At this point I will pin the roughs on a wall and consider them. Look at them all together to see progression. There's something intangible that lets you know if it's working or not, personal to the artist, just as to the writer when they make up a spreadsheet or chart of their book and are able to see at a glance where the story is going. I'll be looking for rhythm and consistency, variety and any needless repetition. If I don't like a spread I can pull it and redo. (Sometimes there's a lot of redoing). Have I left room for the text? In picture books the chunks of text and where they're set on the page is as an important visual element as the pictures. Young eyes must be able to read easily and connect the text with the visuals and vice-versa. You don't want them jolted out of the story. In effect I'm storyboarding the book.
 Now is when the layout would most often go back to the art director for a look see and edit. It's like the first time a writer's editor sees the story. Here's where illustrators will get the first edit. The AD may send you written notes, there may be telephone discussions. There will be revision. Just as it is with the writer.

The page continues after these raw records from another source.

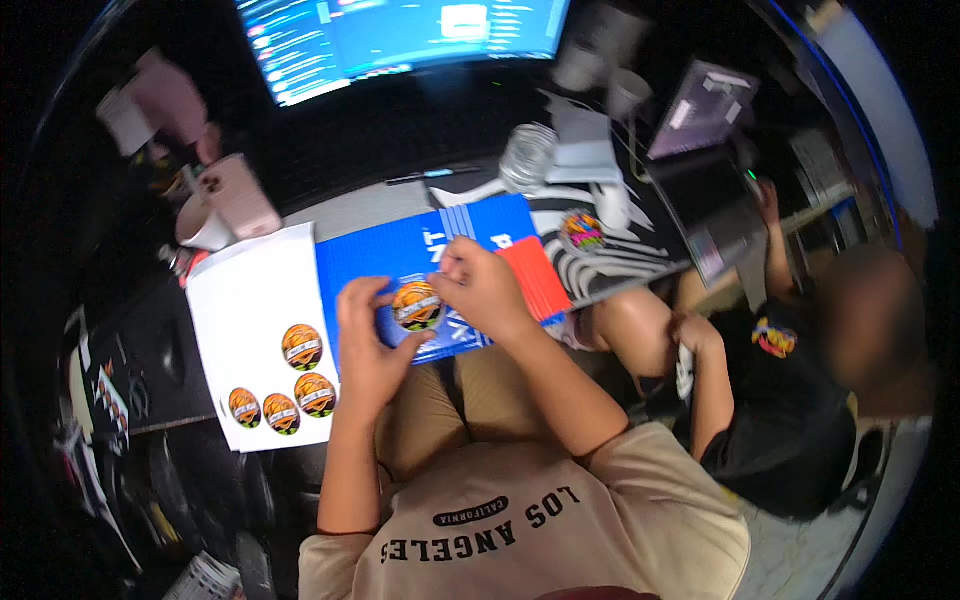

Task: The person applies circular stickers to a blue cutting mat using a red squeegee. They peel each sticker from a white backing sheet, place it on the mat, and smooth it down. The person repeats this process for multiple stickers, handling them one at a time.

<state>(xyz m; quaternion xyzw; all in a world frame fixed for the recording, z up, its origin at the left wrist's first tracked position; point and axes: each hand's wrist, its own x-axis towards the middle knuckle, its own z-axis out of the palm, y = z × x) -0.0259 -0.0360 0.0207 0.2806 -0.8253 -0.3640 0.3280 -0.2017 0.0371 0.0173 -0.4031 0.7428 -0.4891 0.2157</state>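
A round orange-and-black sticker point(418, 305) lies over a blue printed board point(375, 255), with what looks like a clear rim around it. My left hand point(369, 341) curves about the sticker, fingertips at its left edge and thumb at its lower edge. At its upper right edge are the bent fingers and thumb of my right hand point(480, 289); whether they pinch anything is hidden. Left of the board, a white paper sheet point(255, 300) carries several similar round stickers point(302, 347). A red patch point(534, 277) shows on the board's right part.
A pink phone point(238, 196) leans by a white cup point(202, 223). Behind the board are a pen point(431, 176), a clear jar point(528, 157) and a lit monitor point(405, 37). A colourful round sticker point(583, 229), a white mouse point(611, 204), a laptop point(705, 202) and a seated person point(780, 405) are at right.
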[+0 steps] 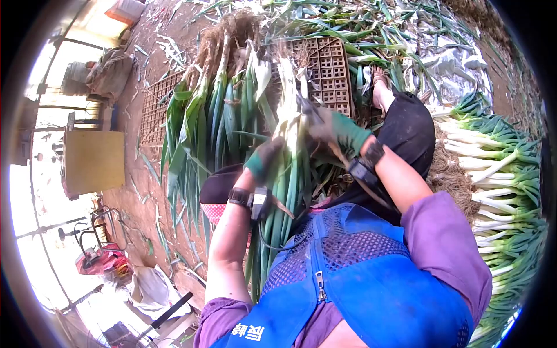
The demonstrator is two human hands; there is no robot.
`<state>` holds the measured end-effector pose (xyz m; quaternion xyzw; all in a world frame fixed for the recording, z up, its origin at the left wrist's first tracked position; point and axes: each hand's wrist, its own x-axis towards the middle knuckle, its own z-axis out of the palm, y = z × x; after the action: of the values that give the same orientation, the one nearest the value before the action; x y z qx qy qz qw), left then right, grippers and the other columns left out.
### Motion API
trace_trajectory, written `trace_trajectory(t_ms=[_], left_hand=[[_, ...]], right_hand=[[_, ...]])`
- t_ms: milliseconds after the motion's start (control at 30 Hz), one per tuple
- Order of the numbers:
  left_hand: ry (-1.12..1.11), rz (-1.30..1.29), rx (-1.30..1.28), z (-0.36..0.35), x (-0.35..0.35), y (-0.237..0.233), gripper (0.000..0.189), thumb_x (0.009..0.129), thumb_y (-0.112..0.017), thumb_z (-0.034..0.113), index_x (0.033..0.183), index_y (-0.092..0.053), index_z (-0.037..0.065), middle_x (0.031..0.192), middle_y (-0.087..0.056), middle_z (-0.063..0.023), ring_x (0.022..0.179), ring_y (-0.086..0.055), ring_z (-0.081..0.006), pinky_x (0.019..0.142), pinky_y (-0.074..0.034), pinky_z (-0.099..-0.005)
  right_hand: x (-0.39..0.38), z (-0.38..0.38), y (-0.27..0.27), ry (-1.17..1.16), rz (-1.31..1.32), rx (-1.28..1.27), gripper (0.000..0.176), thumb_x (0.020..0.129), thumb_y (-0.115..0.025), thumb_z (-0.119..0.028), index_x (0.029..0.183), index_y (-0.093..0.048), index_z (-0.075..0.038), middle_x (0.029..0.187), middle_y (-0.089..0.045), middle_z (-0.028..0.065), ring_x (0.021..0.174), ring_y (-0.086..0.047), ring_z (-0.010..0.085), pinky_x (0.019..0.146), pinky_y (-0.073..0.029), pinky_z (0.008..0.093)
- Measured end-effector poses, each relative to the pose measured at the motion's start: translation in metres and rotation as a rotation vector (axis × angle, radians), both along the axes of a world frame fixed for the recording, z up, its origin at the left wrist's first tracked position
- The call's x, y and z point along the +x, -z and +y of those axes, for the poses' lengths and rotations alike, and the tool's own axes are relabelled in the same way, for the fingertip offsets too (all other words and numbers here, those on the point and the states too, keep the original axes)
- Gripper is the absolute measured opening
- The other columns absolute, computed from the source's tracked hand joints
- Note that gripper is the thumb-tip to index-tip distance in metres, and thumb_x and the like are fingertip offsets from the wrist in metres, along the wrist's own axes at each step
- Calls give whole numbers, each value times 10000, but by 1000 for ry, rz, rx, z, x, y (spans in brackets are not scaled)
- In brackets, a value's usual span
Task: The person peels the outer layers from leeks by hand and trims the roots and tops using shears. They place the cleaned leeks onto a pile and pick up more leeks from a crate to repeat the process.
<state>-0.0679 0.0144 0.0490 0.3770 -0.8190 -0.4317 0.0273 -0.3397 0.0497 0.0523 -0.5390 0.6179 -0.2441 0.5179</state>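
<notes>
My left hand (265,159), in a dark and green glove, is wrapped round a bundle of leeks (290,130). Their white ends point away from me, and the green leaves hang down toward my lap. My right hand (342,130), gloved alike, is closed just right of the white stems. From it a dark, narrow tool (307,109) reaches to the stems; its kind is blurred and partly hidden. Beside my left hand, a heap of unpeeled leeks (223,104) with brown roots leans on a crate. Each of my wrists carries a watch-like band and a small dark device.
A brown plastic crate (331,72) stands ahead, with another crate (156,110) further left. Rows of white-stemmed leeks (499,174) lie at the right. Leaf scraps (377,29) cover the ground ahead. A yellow board (94,162) and a metal frame (104,226) are at the left.
</notes>
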Motion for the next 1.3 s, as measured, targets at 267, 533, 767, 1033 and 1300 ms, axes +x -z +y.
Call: trace_trajectory(t_ms=[267, 533, 767, 1033, 1300], left_hand=[[-747, 285, 665, 2, 0, 1, 326, 988, -541, 302, 1101, -659, 20, 964, -680, -76, 844, -610, -132, 794, -508, -292], [-1032, 505, 323, -12, -6, -8, 530, 873, -749, 310, 1266, -476, 81, 884, -603, -30, 744, -575, -118, 638, -486, -258], [-493, 100, 392, -6, -24, 2, 664, 792, -774, 172, 1368, -502, -17, 1143, -674, -128, 1010, -638, -170, 884, -519, -315], [-161, -164, 332, 12, -16, -17, 697, 852, -762, 260, 1431, -461, 15, 1153, -673, -126, 930, -646, -181, 809, -523, -309], [-597, 206, -29, -167, 79, 0, 444, 927, -669, 135, 1354, -571, 60, 1118, -691, -62, 917, -621, -93, 774, -497, -226]], right_hand=[[6, -35, 3, -122, 24, 84, 440, 760, -667, -378, 967, -650, 9, 793, -671, 153, 708, -643, 272, 660, -516, 359], [16, 105, -33, -104, 60, 144, 561, 791, -666, -340, 1244, -528, -40, 951, -663, 233, 859, -663, 342, 769, -509, 419], [5, 112, -43, 14, 65, 121, 571, 804, -674, -296, 1283, -537, -17, 909, -657, 155, 804, -627, 248, 754, -507, 368], [-12, 50, 19, 106, 2, 78, 624, 767, -698, -322, 1253, -519, 26, 926, -665, 202, 839, -637, 313, 776, -522, 398], [-19, 55, 60, 189, 335, 113, 746, 743, -666, -404, 1302, -470, 50, 1036, -664, 298, 1011, -657, 420, 894, -511, 448]])
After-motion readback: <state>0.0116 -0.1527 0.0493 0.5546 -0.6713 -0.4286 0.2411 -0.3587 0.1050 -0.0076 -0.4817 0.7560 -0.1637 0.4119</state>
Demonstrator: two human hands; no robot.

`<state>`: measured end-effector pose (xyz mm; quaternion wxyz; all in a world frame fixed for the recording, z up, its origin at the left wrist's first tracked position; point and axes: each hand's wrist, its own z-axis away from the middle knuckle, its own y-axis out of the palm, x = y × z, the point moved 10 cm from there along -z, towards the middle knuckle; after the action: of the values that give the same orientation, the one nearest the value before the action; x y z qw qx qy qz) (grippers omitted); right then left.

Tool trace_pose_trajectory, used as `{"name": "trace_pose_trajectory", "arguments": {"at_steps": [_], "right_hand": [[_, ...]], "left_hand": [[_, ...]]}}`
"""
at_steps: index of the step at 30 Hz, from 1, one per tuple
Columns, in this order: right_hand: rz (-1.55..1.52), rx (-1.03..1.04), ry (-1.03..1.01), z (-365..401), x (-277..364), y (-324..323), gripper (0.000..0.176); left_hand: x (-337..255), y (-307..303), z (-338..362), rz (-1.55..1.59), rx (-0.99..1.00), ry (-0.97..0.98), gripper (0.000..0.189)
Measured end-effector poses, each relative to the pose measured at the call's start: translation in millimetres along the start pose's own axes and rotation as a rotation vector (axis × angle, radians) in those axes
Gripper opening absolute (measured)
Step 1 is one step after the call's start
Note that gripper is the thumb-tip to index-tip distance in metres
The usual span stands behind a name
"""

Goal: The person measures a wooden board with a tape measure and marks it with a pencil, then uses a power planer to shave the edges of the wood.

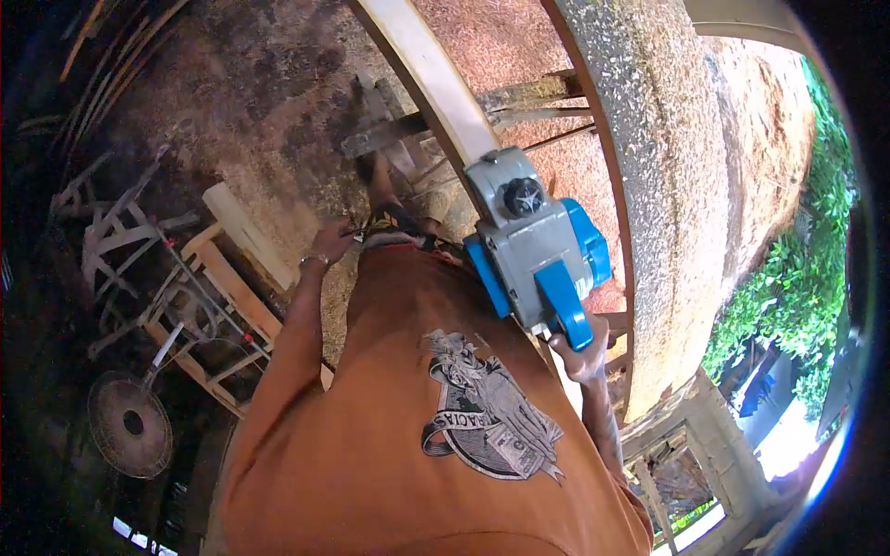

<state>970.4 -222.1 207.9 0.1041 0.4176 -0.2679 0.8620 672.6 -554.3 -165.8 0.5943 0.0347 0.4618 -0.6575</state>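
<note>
My right hand (582,354) is wrapped round the rear handle of a grey and blue electric hand planer (533,246). The planer rests on a long pale wooden board (431,69), which runs away from me past its front knob. Beside my hip, my left hand (328,243) hangs low with a bracelet at its wrist. Its fingers are drawn together near a small dark thing that I cannot make out. The planer's underside and part of my right hand's grip are hidden.
A wide curved wooden piece (663,176) strewn with shavings lies to the right. Wooden supports (385,134) stand under the board. To the left are a timber frame (236,287), a loose plank (246,232) and a round fan (130,423). Shavings cover the ground.
</note>
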Motion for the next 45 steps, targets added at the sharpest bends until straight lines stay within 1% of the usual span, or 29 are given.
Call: {"name": "trace_pose_trajectory", "arguments": {"at_steps": [1, 2, 3, 4, 6, 7, 10, 11, 13, 15, 16, 17, 18, 19, 20, 22, 23, 25, 26, 27, 29, 32, 33, 36, 40, 41, 44, 45], "right_hand": [[-0.016, 0.011, 0.002, -10, 5, 4, 0.054], [-0.029, 0.026, 0.003, -20, 9, 8, 0.055], [-0.028, 0.037, -0.010, -29, 13, 10, 0.057], [-0.020, 0.043, -0.023, -36, 17, 12, 0.058], [-0.004, 0.056, -0.050, -55, 28, 18, 0.058], [-0.015, 0.064, -0.052, -64, 36, 22, 0.058], [-0.048, 0.087, -0.064, -96, 65, 33, 0.057], [-0.014, 0.112, -0.035, -104, 65, 36, 0.056], [-0.019, 0.100, -0.060, -128, 88, 45, 0.053], [-0.032, 0.094, -0.077, -168, 123, 61, 0.050], [-0.039, 0.096, -0.077, -184, 140, 67, 0.048], [-0.046, 0.098, -0.076, -199, 155, 72, 0.047], [-0.033, 0.115, -0.064, -212, 165, 76, 0.046], [-0.019, 0.131, -0.051, -224, 174, 80, 0.046], [-0.004, 0.147, -0.038, -237, 182, 85, 0.046], [-0.016, 0.130, -0.063, -259, 201, 91, 0.047], [-0.022, 0.122, -0.074, -270, 211, 94, 0.047], [-0.048, 0.113, -0.097, -291, 231, 100, 0.048], [-0.062, 0.106, -0.105, -301, 240, 103, 0.048], [-0.022, 0.118, -0.075, -311, 247, 106, 0.050], [-0.027, 0.111, -0.078, -332, 265, 113, 0.050], [-0.020, 0.094, -0.091, -360, 281, 121, 0.048], [-0.016, 0.089, -0.097, -368, 286, 124, 0.047], [-0.046, 0.068, -0.089, -397, 308, 133, 0.044], [-0.052, 0.040, -0.123, -432, 336, 145, 0.047], [-0.062, 0.038, -0.134, -442, 350, 150, 0.048], [-0.071, 0.003, -0.174, -471, 372, 161, 0.051], [-0.072, -0.006, -0.177, -480, 380, 163, 0.051]], "left_hand": [[-1, -7, 4, -0.067, -0.045, 0.032, 0.033], [11, -7, 9, -0.022, -0.011, -0.067, 0.033], [27, -3, 13, 0.017, 0.010, -0.114, 0.033], [60, 8, 19, 0.109, 0.041, -0.192, 0.034], [144, 44, 23, 0.440, 0.061, -0.314, 0.034], [165, 53, 30, 0.540, 0.071, -0.366, 0.034], [132, 14, 35, 0.136, 0.133, -0.308, 0.033], [128, 6, 34, 0.192, 0.133, -0.383, 0.033], [128, -4, 31, 0.299, 0.137, -0.529, 0.034], [129, -20, 3, 0.305, 0.098, -0.489, 0.035], [136, -18, -8, 0.310, 0.077, -0.466, 0.035], [159, -6, -18, 0.488, -0.002, -0.423, 0.035], [147, -25, -24, 0.426, 0.005, -0.471, 0.034], [113, -54, -29, 0.365, 0.013, -0.519, 0.034], [94, -78, -35, 0.304, 0.021, -0.566, 0.034], [189, -24, -54, 0.625, -0.074, -0.448, 0.034], [174, -41, -56, 0.614, -0.009, -0.496, 0.033], [177, -48, -67, 0.406, 0.001, -0.389, 0.032], [186, -42, -65, 0.489, 0.060, -0.496, 0.033], [183, -45, -61, 0.571, 0.121, -0.603, 0.034], [189, -40, -65, 0.547, 0.138, -0.496, 0.039], [179, -58, -80, 0.261, 0.287, -0.455, 0.039], [143, -91, -80, 0.413, 0.317, -0.547, 0.039], [147, -90, -98, 0.144, 0.463, -0.427, 0.041], [125, -105, -115, 0.090, 0.499, -0.244, 0.049], [115, -115, -119, 0.145, 0.425, -0.192, 0.052], [122, -99, -124, 0.234, 0.554, -0.251, 0.055], [119, -101, -126, 0.213, 0.567, -0.228, 0.056]]}}
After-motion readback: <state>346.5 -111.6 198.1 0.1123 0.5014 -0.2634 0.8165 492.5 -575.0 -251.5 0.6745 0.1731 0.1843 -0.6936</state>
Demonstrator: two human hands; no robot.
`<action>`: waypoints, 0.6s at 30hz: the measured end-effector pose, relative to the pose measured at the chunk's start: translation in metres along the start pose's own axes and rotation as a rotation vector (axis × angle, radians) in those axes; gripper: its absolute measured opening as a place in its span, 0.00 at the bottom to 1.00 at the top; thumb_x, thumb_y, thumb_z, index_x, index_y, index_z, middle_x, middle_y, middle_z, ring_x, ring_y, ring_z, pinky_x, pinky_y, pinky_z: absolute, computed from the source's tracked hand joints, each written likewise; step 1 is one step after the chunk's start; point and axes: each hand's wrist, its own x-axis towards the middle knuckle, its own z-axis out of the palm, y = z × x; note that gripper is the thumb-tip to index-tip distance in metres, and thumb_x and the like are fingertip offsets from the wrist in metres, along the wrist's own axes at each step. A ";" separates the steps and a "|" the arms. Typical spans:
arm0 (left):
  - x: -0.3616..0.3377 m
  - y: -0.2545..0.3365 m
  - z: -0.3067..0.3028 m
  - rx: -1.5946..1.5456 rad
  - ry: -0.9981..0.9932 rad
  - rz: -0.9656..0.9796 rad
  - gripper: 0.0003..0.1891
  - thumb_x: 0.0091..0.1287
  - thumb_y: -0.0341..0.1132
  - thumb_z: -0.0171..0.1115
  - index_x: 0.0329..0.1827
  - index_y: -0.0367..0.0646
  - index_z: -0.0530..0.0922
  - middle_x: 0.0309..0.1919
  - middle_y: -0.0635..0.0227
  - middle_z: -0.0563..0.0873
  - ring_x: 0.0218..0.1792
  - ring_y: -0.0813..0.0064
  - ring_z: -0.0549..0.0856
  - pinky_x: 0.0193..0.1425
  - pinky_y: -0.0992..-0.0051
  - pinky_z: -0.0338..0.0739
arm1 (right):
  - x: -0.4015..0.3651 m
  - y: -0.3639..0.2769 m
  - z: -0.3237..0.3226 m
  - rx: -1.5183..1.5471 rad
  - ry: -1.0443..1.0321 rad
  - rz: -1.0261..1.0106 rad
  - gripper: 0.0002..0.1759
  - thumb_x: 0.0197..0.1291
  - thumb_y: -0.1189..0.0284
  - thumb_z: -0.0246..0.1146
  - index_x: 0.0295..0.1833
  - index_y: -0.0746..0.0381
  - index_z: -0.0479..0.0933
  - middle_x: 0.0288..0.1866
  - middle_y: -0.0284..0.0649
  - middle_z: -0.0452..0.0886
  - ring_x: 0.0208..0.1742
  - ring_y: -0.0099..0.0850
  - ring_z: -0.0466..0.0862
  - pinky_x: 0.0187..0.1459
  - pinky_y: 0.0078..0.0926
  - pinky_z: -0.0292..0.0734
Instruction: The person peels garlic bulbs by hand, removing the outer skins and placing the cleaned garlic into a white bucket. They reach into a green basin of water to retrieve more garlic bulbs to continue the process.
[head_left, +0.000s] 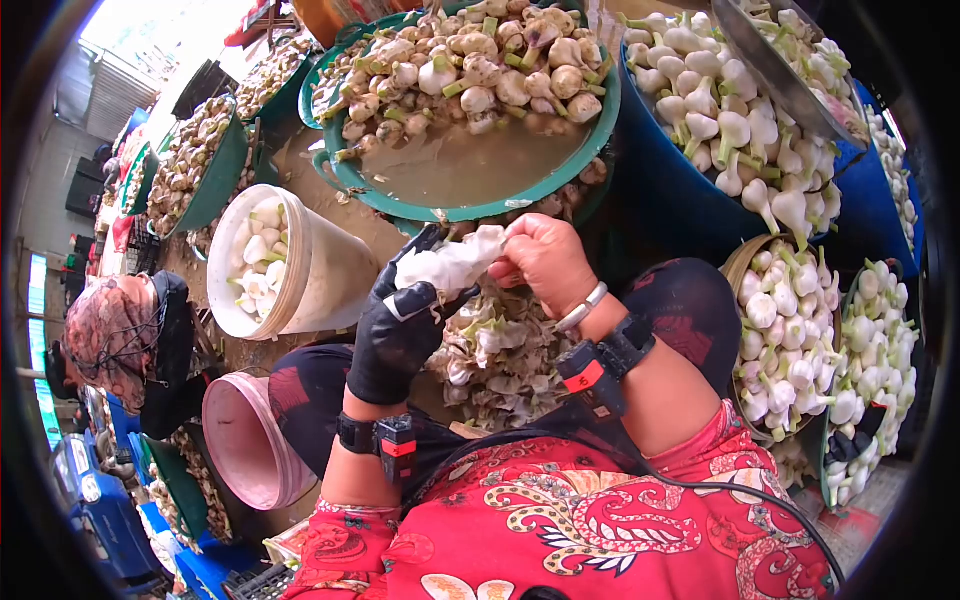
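Observation:
My left hand [395, 325], in a black glove, holds a garlic bulb [440, 268] with loose white skin. My bare right hand [548, 262], with a metal bracelet at the wrist, pinches the papery skin at the bulb's right end. Below both hands lies a heap of peeled garlic skins [505, 355] between my knees. Just beyond the hands stands a green basin [450, 212] of unpeeled garlic with brownish water showing in its front part. At its left, a white bucket [325, 265] holds peeled white garlic.
A pink bucket [245, 440] stands by my left knee. A blue tub [650, 165] of cleaned bulbs is at the upper right, a basket [745, 350] of bulbs below it. Another person [120, 335] sits at the left near more green basins [215, 180] of garlic.

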 end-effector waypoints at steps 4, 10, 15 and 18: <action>0.000 -0.007 -0.009 -0.197 0.019 -0.016 0.31 0.64 0.32 0.56 0.71 0.37 0.61 0.63 0.55 0.72 0.62 0.64 0.74 0.65 0.66 0.70 | -0.003 -0.003 0.000 0.184 0.082 0.107 0.04 0.60 0.75 0.57 0.36 0.64 0.74 0.27 0.36 0.79 0.25 0.23 0.80 0.25 0.22 0.78; 0.003 -0.013 -0.002 -0.118 0.011 -0.074 0.29 0.62 0.35 0.59 0.66 0.35 0.65 0.58 0.59 0.75 0.57 0.68 0.76 0.64 0.69 0.70 | -0.010 -0.009 0.010 0.001 -0.193 0.151 0.15 0.60 0.74 0.59 0.53 0.61 0.71 0.42 0.35 0.79 0.35 0.22 0.78 0.32 0.21 0.76; 0.005 -0.019 -0.018 -0.002 0.143 -0.083 0.27 0.61 0.37 0.60 0.64 0.38 0.68 0.50 0.62 0.79 0.51 0.68 0.79 0.61 0.64 0.73 | 0.008 0.014 0.004 -0.171 -0.124 0.031 0.09 0.56 0.79 0.59 0.44 0.64 0.77 0.34 0.36 0.81 0.26 0.19 0.77 0.25 0.15 0.73; 0.006 -0.018 -0.030 -0.039 0.191 -0.034 0.26 0.63 0.36 0.59 0.65 0.40 0.68 0.50 0.61 0.79 0.52 0.66 0.79 0.61 0.61 0.74 | 0.023 0.006 -0.012 -0.154 0.253 -0.124 0.06 0.55 0.79 0.59 0.36 0.64 0.80 0.27 0.38 0.81 0.22 0.21 0.78 0.24 0.19 0.73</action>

When the revision's are given the okay it's on to the final draft. Of course this is entirely dependent on how the illustrator works. Digital or by hand, careful pencil or more loosely straight onto the paper. Everyone is different, just as writers are different. Some illustrators may work chronologically through a book, others work on different parts of the book all at once, or start in the middle or at the end. It's what feels right.


As the illustrations progress I like to replace the rough drafts on the wall with the finished pieces or print outs. That way I can see how it's coming together. I'm check for consistency of style - voice - flow - and making sure I'm not straying from the story. Am I loving the characters? Is the colour consistent, the mood, theme? Are there areas I need to work on? Or do over? I'll know when I hate something. It's like grit under the finger nails. You may have a lot of contact with the publisher - or you may prefer to work right through before you show the work. Just as an editor is there to talk to the writer when they get stuck or blocked, so it is with an art director and the illustrator.


Finally, it's finished - 'the final draft'. Polished as far as you are able. Knowing when to stop. It's time to send the proofs to the AD. There may be final tweaks, things to adjust and give more thought to. The final page - the cover - the end pages. Until - that's it. Final art is delivered and the next thing you know, it's book delivery day and your job is done!


 Whatever we're creating, the process of draws on essentially the same treasure chest of skills. What makes them special is YOU.

Thanks for dropping by Turbo Monkey Tales! Call back next time to visit with the lovely writer Julie Dillard.

The illustrations are from my new book from Kane Miller '1,2,3 by the Sea' by Dianne Moritz pub Spring 2013. The book is available online and soon from all good book stores.

It is also available as an ebook

Watch the book trailer here ...

Thanks for visiting!

Hazel
http://hazelmitchell.com

all images © Hazel Mitchell 2013

23 comments:

  1. This is awesome and perfect timing as I have a meetup in Cork scheduled for beginning of February. We're focusing on illustration this time, but it will be great to talk about the parallels between illustrating and writing, and I can refer back to your post! Thanks!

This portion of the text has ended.